- [WHAT YOU SHOULD DO]:
Needed from the data below: every line from the one with "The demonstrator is" up to and including the one with "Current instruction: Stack", repeated exactly and with nothing else.

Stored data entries

-*-*-

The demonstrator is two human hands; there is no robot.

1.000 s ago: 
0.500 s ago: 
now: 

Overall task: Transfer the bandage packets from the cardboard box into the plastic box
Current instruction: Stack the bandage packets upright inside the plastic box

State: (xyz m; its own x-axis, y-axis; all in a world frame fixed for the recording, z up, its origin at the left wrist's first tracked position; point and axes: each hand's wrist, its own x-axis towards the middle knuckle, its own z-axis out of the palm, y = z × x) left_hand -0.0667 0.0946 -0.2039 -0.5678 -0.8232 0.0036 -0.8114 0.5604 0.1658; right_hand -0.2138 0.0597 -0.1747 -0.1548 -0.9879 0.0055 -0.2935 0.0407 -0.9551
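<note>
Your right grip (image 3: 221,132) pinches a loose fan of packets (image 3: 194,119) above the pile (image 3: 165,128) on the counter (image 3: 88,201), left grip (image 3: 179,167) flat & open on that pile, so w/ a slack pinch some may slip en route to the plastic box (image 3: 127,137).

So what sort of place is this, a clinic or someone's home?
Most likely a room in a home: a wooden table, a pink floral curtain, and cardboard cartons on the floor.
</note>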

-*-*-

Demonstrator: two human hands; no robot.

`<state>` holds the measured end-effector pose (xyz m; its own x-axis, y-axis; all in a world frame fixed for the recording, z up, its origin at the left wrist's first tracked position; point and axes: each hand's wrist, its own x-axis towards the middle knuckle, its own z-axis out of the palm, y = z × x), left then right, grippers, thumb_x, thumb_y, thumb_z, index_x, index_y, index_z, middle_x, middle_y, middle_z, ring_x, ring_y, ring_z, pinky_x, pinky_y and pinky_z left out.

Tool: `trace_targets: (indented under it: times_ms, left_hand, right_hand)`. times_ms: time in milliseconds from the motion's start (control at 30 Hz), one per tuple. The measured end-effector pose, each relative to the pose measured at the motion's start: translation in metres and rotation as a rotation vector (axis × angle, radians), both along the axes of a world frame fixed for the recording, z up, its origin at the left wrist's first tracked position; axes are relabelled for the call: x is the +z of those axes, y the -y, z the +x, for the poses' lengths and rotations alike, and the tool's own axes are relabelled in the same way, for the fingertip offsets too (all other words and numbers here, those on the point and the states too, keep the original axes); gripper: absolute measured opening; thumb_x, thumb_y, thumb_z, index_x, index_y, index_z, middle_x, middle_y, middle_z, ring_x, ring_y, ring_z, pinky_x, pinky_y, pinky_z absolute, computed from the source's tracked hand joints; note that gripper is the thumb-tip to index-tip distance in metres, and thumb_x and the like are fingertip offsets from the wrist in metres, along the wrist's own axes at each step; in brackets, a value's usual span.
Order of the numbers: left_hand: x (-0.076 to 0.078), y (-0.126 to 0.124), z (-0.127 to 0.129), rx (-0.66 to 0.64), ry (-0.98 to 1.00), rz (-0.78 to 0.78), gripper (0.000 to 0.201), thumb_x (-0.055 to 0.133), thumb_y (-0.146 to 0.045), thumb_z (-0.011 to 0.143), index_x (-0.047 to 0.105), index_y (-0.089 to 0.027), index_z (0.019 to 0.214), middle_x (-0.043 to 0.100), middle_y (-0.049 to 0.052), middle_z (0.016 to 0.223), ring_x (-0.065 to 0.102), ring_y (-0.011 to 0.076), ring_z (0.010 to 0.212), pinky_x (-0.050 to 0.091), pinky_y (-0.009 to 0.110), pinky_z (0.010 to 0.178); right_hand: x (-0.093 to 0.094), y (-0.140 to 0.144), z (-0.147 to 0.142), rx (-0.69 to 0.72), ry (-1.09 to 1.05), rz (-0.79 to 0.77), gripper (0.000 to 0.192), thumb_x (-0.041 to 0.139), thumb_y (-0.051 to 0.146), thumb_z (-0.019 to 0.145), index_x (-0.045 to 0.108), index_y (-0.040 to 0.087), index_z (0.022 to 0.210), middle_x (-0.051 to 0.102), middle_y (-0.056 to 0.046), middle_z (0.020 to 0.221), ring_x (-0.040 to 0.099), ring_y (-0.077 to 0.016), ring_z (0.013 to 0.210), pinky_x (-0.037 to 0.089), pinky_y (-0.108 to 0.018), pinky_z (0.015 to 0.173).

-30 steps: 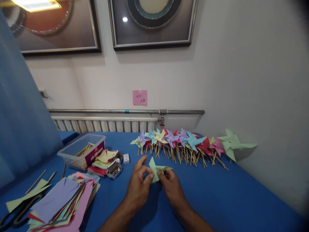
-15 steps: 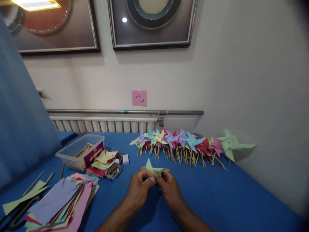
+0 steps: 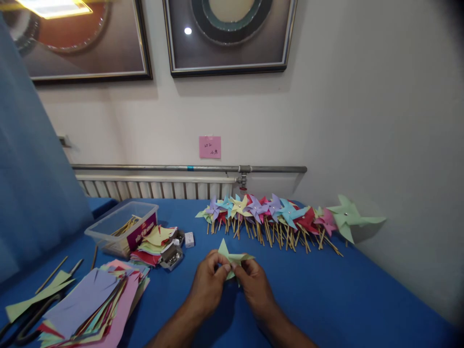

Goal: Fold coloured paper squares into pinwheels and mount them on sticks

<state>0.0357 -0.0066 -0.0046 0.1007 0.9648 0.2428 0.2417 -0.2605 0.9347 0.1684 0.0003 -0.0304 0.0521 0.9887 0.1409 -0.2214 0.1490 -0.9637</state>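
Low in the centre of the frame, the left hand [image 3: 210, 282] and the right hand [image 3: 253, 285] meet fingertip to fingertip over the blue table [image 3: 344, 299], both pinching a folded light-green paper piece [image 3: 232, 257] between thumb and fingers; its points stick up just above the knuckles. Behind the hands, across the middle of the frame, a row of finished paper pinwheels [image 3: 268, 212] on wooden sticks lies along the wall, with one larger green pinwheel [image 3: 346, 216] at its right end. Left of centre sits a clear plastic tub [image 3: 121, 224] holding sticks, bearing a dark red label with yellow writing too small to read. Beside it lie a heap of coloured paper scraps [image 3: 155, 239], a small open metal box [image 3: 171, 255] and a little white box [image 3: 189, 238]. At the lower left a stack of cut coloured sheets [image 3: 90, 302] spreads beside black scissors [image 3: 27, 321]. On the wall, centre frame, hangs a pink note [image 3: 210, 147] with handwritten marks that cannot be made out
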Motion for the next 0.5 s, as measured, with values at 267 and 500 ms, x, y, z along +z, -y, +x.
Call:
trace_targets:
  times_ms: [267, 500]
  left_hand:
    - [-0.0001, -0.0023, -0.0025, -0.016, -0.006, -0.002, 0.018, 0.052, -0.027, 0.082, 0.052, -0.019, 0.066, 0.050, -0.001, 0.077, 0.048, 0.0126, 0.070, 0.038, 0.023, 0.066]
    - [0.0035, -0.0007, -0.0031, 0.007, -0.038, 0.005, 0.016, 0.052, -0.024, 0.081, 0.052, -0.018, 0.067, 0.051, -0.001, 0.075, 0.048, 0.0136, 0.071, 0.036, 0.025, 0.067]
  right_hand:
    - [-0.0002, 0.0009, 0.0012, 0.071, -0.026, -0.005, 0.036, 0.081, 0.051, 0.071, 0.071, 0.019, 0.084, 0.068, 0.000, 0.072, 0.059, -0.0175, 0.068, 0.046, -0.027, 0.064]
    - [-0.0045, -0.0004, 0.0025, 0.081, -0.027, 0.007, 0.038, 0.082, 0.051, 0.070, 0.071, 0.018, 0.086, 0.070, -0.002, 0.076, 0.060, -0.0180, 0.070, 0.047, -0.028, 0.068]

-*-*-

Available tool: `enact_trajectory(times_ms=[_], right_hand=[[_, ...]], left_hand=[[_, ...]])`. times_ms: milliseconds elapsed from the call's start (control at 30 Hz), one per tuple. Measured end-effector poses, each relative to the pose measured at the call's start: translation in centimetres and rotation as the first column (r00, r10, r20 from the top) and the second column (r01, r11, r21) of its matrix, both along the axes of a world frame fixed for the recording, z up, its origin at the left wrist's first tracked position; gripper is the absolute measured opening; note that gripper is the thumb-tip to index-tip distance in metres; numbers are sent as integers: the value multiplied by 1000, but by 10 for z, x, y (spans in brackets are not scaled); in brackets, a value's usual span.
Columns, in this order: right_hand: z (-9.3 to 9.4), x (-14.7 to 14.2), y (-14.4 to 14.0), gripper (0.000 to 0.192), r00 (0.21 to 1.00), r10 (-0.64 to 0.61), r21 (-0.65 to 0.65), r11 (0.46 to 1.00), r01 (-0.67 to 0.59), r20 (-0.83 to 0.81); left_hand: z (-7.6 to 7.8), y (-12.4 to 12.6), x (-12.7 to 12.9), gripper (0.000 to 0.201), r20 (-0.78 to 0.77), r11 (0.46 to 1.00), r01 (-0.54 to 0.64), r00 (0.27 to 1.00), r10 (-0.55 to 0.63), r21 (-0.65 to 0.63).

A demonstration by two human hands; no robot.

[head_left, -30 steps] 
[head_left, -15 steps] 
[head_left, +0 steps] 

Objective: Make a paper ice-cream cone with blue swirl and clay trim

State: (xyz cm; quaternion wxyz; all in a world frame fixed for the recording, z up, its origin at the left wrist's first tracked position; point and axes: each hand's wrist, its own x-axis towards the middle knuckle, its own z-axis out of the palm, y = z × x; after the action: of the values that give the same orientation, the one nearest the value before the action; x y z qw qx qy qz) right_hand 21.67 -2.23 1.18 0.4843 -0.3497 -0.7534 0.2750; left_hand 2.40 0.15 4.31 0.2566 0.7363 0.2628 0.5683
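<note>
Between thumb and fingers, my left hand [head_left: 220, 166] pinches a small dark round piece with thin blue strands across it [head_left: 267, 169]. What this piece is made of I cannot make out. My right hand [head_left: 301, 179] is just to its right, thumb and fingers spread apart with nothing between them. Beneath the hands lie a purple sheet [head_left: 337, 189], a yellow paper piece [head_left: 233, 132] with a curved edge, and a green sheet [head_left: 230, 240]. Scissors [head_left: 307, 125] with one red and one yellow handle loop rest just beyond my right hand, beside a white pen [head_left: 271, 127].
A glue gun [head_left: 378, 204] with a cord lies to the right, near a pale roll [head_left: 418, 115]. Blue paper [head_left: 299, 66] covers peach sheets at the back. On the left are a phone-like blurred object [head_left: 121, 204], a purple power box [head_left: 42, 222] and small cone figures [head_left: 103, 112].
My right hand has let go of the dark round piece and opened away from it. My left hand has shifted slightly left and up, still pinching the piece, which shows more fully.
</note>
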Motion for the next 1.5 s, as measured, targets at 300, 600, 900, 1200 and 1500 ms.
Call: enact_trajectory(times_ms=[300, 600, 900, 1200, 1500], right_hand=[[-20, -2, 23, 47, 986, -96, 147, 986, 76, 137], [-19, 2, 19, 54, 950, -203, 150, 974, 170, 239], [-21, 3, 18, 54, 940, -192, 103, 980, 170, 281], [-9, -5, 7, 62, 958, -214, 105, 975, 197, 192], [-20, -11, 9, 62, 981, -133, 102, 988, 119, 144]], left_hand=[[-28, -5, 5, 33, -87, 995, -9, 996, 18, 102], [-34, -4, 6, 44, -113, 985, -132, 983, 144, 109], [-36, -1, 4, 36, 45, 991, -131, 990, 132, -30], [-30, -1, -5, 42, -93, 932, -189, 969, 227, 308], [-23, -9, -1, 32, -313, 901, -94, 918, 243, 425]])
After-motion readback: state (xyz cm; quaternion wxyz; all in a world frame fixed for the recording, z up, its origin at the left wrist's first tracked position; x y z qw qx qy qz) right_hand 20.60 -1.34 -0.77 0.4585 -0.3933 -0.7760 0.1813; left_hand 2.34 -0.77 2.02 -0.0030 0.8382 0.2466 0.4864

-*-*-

- [ANSWER]:
The demonstrator is two human hands; there is no robot.

1.000 s ago: 
0.500 s ago: 
now: 

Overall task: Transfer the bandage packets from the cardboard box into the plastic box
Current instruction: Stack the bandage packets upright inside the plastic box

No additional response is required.